**Exercise details**
The output should be the records themselves, given again exactly.
[[ Extracted information open ]]
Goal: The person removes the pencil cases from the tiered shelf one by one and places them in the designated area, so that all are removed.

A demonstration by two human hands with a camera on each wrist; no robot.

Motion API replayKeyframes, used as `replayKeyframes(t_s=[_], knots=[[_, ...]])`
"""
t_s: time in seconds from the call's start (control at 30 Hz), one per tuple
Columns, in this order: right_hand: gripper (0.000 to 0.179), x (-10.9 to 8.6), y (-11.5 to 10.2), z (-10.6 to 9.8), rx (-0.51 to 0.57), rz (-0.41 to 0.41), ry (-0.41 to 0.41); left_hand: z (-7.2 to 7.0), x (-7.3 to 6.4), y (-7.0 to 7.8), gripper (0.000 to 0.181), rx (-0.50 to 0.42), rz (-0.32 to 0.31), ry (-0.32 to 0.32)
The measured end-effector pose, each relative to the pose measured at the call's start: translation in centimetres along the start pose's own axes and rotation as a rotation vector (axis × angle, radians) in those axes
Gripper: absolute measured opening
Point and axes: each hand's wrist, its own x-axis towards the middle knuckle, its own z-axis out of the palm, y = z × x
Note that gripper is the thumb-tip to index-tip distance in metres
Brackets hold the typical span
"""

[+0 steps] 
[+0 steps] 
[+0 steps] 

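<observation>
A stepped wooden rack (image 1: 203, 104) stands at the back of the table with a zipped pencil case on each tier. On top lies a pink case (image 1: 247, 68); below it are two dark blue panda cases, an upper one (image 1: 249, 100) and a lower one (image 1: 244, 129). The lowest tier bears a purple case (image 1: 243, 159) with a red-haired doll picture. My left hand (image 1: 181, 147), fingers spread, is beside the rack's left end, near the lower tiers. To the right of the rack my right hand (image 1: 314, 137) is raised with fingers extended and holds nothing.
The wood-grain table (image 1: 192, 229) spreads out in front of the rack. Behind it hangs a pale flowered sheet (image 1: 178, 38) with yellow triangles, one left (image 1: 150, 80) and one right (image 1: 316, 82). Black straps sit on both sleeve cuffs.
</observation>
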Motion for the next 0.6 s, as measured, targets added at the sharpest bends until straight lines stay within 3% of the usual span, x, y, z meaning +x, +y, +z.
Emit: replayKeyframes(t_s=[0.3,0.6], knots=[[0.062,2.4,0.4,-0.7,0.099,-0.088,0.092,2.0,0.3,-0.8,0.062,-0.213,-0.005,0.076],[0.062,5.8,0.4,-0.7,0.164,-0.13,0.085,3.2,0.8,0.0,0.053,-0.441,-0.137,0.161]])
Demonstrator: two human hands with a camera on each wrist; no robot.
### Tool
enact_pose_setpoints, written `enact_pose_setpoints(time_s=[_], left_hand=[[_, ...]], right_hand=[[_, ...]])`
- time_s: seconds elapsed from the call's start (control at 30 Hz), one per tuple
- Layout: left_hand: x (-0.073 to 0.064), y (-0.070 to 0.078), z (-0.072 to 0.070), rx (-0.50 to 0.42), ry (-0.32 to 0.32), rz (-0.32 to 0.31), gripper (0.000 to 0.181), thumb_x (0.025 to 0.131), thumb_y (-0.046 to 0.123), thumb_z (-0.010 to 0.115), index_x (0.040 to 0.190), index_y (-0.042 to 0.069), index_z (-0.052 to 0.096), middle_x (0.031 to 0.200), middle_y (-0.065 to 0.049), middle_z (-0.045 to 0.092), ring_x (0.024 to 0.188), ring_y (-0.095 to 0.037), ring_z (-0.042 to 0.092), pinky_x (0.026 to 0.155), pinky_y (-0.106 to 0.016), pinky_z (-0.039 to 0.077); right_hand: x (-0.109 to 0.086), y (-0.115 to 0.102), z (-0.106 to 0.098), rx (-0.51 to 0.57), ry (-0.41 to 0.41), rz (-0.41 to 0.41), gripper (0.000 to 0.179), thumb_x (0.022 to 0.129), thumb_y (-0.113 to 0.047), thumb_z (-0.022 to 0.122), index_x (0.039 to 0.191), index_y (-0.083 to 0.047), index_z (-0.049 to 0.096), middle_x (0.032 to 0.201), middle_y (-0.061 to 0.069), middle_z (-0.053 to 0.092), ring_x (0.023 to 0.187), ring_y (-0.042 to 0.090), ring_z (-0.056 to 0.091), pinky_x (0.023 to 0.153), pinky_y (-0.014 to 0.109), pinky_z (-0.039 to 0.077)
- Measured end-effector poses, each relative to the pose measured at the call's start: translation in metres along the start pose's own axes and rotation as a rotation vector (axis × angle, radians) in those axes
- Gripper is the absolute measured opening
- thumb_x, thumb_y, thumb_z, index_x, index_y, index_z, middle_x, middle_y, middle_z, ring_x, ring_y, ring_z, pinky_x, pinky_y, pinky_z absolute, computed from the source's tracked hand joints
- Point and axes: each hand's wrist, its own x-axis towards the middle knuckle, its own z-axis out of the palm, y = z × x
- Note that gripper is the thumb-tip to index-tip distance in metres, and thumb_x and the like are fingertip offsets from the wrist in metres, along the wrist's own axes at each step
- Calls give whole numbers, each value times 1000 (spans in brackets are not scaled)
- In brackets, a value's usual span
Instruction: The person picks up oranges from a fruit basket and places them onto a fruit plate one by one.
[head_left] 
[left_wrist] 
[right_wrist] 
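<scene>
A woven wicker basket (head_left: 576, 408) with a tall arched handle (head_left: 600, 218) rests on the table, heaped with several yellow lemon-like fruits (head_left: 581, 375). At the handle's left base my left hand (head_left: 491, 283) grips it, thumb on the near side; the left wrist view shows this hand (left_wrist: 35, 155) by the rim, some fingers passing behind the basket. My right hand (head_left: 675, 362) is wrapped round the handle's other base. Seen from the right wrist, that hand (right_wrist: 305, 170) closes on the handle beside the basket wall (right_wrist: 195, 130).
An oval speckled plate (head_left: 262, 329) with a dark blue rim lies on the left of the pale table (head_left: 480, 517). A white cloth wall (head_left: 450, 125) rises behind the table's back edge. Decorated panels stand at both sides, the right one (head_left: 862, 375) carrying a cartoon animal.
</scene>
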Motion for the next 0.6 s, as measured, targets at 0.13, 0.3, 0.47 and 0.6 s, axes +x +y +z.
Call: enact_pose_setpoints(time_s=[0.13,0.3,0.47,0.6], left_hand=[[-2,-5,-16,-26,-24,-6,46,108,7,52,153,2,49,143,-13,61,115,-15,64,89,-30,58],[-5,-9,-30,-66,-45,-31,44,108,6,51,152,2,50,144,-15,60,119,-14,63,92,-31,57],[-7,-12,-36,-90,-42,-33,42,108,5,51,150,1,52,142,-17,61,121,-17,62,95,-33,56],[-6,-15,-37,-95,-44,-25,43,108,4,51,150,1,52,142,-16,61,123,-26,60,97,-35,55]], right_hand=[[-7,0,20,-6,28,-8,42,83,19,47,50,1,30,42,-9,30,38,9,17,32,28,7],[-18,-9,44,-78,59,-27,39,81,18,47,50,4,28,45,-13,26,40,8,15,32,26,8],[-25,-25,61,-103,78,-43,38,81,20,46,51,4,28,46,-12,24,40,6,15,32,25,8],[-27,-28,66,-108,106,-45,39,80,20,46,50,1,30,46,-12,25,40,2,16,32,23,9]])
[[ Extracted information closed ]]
**Exercise response**
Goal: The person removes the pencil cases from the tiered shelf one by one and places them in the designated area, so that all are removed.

A demonstration by two human hands with a camera on each wrist; no robot.

Motion API replayKeyframes, used as `replayKeyframes(t_s=[_], knots=[[_, ...]])`
"""
t_s: time in seconds from the call's start (control at 30 Hz), one per tuple
Columns, in this order: right_hand: gripper (0.000 to 0.179), x (-10.9 to 8.6), y (-11.5 to 10.2), z (-10.6 to 9.8), rx (-0.51 to 0.57), rz (-0.41 to 0.41), ry (-0.41 to 0.41); left_hand: z (-7.2 to 7.0), x (-7.3 to 6.4), y (-7.0 to 7.8), gripper (0.000 to 0.181), rx (-0.50 to 0.42), rz (-0.32 to 0.31), ry (-0.32 to 0.32)
The measured end-effector pose, each relative to the pose measured at the call's start: translation in centimetres along the start pose's own axes and rotation as a rotation vector (axis × angle, radians) in those axes
Gripper: absolute measured opening
Point and axes: each hand's wrist, its own x-axis towards the middle knuckle, its own z-axis out of the palm, y = z × x
Note that gripper is the thumb-tip to index-tip distance in metres
Brackets hold the typical span
"""

[+0 steps] 
[+0 steps] 
[+0 steps] 

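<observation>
A stepped wooden rack (image 1: 203, 104) stands at the back of the table with a zipped pencil case on each tier. On top lies a pink case (image 1: 247, 68); below it are two dark blue panda cases, an upper one (image 1: 249, 100) and a lower one (image 1: 244, 129). The lowest tier bears a purple case (image 1: 243, 159) with a red-haired doll picture. My left hand (image 1: 181, 147), fingers spread, is beside the rack's left end, near the lower tiers. To the right of the rack my right hand (image 1: 314, 137) is raised with fingers extended and holds nothing.
The wood-grain table (image 1: 192, 229) spreads out in front of the rack. Behind it hangs a pale flowered sheet (image 1: 178, 38) with yellow triangles, one left (image 1: 150, 80) and one right (image 1: 316, 82). Black straps sit on both sleeve cuffs.
</observation>
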Motion for the next 0.6 s, as measured, targets added at the sharpest bends until straight lines stay within 3% of the usual span, x, y, z meaning +x, +y, +z.
Emit: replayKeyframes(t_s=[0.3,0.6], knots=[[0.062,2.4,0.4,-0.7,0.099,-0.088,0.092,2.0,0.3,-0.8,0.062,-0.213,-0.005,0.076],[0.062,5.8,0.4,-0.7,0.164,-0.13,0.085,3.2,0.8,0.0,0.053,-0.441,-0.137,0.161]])
Demonstrator: two human hands with a camera on each wrist; no robot.
### Tool
enact_pose_setpoints, written `enact_pose_setpoints(time_s=[_], left_hand=[[_, ...]], right_hand=[[_, ...]])`
- time_s: seconds elapsed from the call's start (control at 30 Hz), one per tuple
- Layout: left_hand: x (-0.073 to 0.064), y (-0.070 to 0.078), z (-0.072 to 0.070), rx (-0.50 to 0.42), ry (-0.32 to 0.32), rz (-0.32 to 0.31), gripper (0.000 to 0.181), thumb_x (0.025 to 0.131), thumb_y (-0.046 to 0.123), thumb_z (-0.010 to 0.115), index_x (0.040 to 0.190), index_y (-0.042 to 0.069), index_z (-0.052 to 0.096), middle_x (0.031 to 0.200), middle_y (-0.065 to 0.049), middle_z (-0.045 to 0.092), ring_x (0.024 to 0.188), ring_y (-0.095 to 0.037), ring_z (-0.042 to 0.092), pinky_x (0.026 to 0.155), pinky_y (-0.106 to 0.016), pinky_z (-0.039 to 0.077); right_hand: x (-0.109 to 0.086), y (-0.115 to 0.102), z (-0.106 to 0.098), rx (-0.51 to 0.57), ry (-0.41 to 0.41), rz (-0.41 to 0.41), gripper (0.000 to 0.179), thumb_x (0.022 to 0.129), thumb_y (-0.113 to 0.047), thumb_z (-0.022 to 0.122), index_x (0.039 to 0.191), index_y (-0.083 to 0.047), index_z (-0.049 to 0.096), middle_x (0.032 to 0.201), middle_y (-0.061 to 0.069), middle_z (-0.053 to 0.092), ring_x (0.023 to 0.187), ring_y (-0.042 to 0.090), ring_z (-0.056 to 0.091), pinky_x (0.023 to 0.153), pinky_y (-0.014 to 0.109), pinky_z (-0.039 to 0.077)
- Measured end-effector poses, each relative to the pose measured at the call's start: translation in metres along the start pose's own axes and rotation as a rotation vector (axis × angle, radians) in those axes
- Gripper is the absolute measured opening
- thumb_x, thumb_y, thumb_z, index_x, index_y, index_z, middle_x, middle_y, middle_z, ring_x, ring_y, ring_z, pinky_x, pinky_y, pinky_z absolute, computed from the source's tracked hand joints
- Point and axes: each hand's wrist, its own x-axis towards the middle knuckle, its own z-axis out of the palm, y = z × x
- Note that gripper is the thumb-tip to index-tip distance in metres, and thumb_x and the like are fingertip offsets from the wrist in metres, along the wrist's own axes at each step
- Calls give whole numbers, each value times 1000 (spans in brackets are not scaled)
- In brackets, a value's usual span
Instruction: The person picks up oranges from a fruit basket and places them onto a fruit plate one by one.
[head_left] 
[left_wrist] 
[right_wrist] 
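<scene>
A woven wicker basket (head_left: 576, 408) with a tall arched handle (head_left: 600, 218) rests on the table, heaped with several yellow lemon-like fruits (head_left: 581, 375). At the handle's left base my left hand (head_left: 491, 283) grips it, thumb on the near side; the left wrist view shows this hand (left_wrist: 35, 155) by the rim, some fingers passing behind the basket. My right hand (head_left: 675, 362) is wrapped round the handle's other base. Seen from the right wrist, that hand (right_wrist: 305, 170) closes on the handle beside the basket wall (right_wrist: 195, 130).
An oval speckled plate (head_left: 262, 329) with a dark blue rim lies on the left of the pale table (head_left: 480, 517). A white cloth wall (head_left: 450, 125) rises behind the table's back edge. Decorated panels stand at both sides, the right one (head_left: 862, 375) carrying a cartoon animal.
</scene>
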Motion for the next 0.6 s, as measured, targets at 0.13, 0.3, 0.47 and 0.6 s, axes +x +y +z.
Call: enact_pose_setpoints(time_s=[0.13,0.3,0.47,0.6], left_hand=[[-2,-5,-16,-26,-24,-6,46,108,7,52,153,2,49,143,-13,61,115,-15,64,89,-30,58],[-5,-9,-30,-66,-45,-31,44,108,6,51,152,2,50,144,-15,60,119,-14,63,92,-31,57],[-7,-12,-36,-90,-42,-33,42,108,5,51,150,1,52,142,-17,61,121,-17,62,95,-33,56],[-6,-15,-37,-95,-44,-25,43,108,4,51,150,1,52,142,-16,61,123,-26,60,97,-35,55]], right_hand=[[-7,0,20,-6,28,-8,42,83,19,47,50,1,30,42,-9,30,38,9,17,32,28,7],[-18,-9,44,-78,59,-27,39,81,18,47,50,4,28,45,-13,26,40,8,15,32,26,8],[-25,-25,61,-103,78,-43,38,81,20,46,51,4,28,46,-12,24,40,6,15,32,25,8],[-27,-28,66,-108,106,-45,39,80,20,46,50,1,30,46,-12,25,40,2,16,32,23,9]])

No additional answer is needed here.